**How to complete this task:** The whole listing below should be retyped exactly, without any images.
%%
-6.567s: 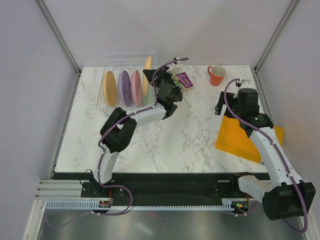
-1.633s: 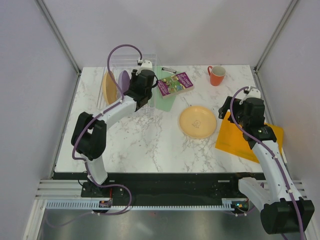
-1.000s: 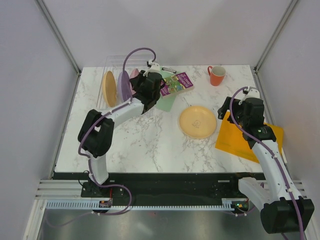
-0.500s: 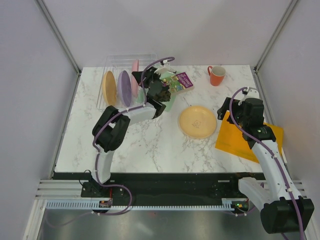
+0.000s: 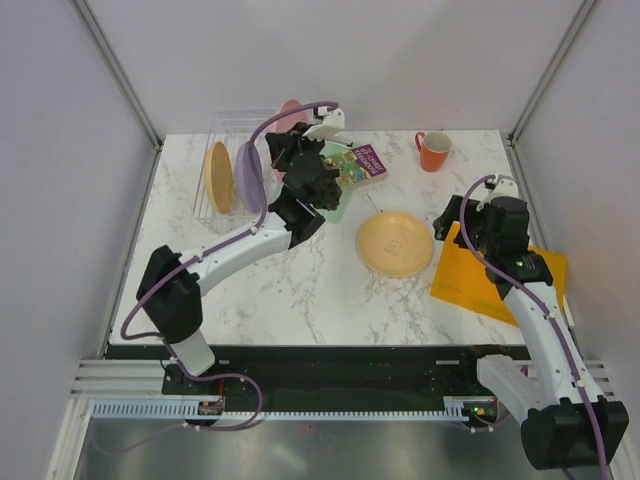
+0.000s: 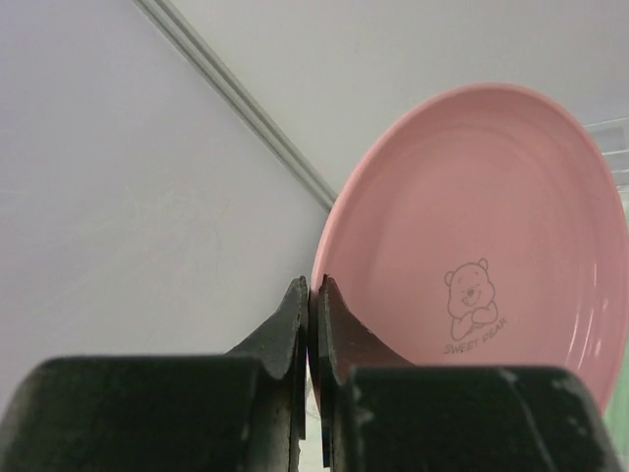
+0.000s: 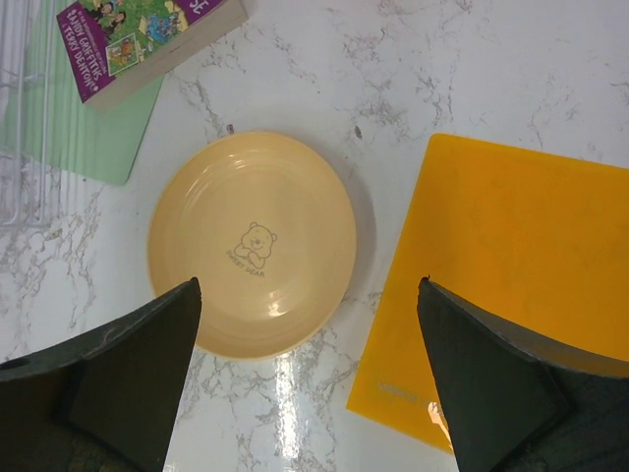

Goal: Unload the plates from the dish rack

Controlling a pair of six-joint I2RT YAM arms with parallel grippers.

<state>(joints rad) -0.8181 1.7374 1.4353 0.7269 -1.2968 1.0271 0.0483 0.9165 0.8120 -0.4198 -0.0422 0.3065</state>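
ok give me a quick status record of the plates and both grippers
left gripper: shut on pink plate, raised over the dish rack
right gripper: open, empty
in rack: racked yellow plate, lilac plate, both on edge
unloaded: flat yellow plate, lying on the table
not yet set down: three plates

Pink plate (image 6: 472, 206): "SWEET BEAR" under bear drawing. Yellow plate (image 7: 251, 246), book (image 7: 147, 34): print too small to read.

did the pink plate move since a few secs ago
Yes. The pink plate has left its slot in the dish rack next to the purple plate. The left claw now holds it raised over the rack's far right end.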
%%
**Your response:**
-6.567s: 
-1.633s: 
-1.000s: 
-0.500s: 
+0.000s: 
+0.000s: 
+0.000s: 

Goal: Unload the plates from the dish rack

Controlling a pair of six-joint I2RT YAM arms with parallel grippers.

<state>(joints rad) -0.8181 1.7374 1.4353 0.7269 -1.2968 1.0271 0.0483 0.9165 0.8120 -0.4198 -0.0422 0.3065</state>
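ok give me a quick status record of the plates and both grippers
left gripper: shut on pink plate, raised over the dish rack
right gripper: open, empty
in rack: racked yellow plate, lilac plate, both on edge
unloaded: flat yellow plate, lying on the table
not yet set down: three plates

Pink plate (image 6: 472, 206): "SWEET BEAR" under bear drawing. Yellow plate (image 7: 251, 246), book (image 7: 147, 34): print too small to read.

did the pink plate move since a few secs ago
Yes. The pink plate has left its slot in the dish rack next to the purple plate. The left claw now holds it raised over the rack's far right end.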

With that, the answer is finished.